ACTION ITEM: When a line in the material contains the word "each", copy it.

THE DATA:
-.-.-

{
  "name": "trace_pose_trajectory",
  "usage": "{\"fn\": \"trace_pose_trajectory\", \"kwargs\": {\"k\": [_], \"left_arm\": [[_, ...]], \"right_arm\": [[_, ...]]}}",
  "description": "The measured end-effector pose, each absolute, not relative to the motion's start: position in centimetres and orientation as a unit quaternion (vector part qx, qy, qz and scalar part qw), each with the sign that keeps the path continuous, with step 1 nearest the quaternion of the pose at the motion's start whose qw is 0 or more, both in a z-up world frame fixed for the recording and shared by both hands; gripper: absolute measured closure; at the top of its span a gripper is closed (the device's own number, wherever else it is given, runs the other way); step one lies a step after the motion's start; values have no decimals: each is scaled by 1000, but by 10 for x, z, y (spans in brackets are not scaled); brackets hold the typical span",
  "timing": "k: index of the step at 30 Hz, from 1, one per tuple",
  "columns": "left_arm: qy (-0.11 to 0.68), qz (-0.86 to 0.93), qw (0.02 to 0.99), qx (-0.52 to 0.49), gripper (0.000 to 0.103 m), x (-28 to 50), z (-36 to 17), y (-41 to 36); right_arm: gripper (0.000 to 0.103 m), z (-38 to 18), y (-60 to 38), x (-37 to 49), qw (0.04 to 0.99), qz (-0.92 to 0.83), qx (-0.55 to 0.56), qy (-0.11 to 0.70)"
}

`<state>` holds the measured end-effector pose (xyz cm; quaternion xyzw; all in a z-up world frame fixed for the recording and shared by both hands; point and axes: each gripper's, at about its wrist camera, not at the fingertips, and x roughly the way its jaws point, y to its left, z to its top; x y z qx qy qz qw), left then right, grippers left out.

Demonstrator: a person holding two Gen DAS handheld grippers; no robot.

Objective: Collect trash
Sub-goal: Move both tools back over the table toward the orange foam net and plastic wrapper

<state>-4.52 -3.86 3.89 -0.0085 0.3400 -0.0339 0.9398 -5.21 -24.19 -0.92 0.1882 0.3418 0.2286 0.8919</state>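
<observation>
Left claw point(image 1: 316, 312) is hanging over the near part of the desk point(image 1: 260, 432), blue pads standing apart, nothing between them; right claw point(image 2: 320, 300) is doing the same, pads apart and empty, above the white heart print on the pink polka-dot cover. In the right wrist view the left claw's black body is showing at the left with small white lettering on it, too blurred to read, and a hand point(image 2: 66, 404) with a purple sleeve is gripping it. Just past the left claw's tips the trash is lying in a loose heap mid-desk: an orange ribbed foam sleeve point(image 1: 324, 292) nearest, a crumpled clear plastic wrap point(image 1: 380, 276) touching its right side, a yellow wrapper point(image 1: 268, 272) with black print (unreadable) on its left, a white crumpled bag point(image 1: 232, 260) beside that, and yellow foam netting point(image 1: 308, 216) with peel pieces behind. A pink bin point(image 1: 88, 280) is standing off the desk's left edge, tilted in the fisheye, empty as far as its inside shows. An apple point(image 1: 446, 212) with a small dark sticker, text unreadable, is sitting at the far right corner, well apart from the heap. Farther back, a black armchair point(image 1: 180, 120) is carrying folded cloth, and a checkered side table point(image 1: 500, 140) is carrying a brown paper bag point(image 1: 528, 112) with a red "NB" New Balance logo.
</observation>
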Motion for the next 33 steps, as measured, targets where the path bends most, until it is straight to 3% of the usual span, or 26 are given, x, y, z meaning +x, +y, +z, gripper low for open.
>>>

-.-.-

THE ANSWER:
  "description": "The measured end-effector pose, each absolute, not relative to the motion's start: position in centimetres and orientation as a unit quaternion (vector part qx, qy, qz and scalar part qw), each with the sign that keeps the path continuous, with step 1 nearest the quaternion of the pose at the motion's start whose qw is 0 or more, both in a z-up world frame fixed for the recording and shared by both hands; gripper: absolute measured closure; at the top of its span a gripper is closed (the device's own number, wherever else it is given, runs the other way); step one lies a step after the motion's start; values have no decimals: each is scaled by 1000, but by 10 for x, z, y (spans in brackets are not scaled); brackets hold the typical span",
`<state>` holds the measured end-effector pose (xyz cm; quaternion xyzw; all in a z-up world frame fixed for the recording and shared by both hands; point and axes: each gripper's, at about its wrist camera, not at the fingertips, and x roughly the way its jaws point, y to its left, z to its top; x y z qx qy qz qw), left then right, grippers left out.

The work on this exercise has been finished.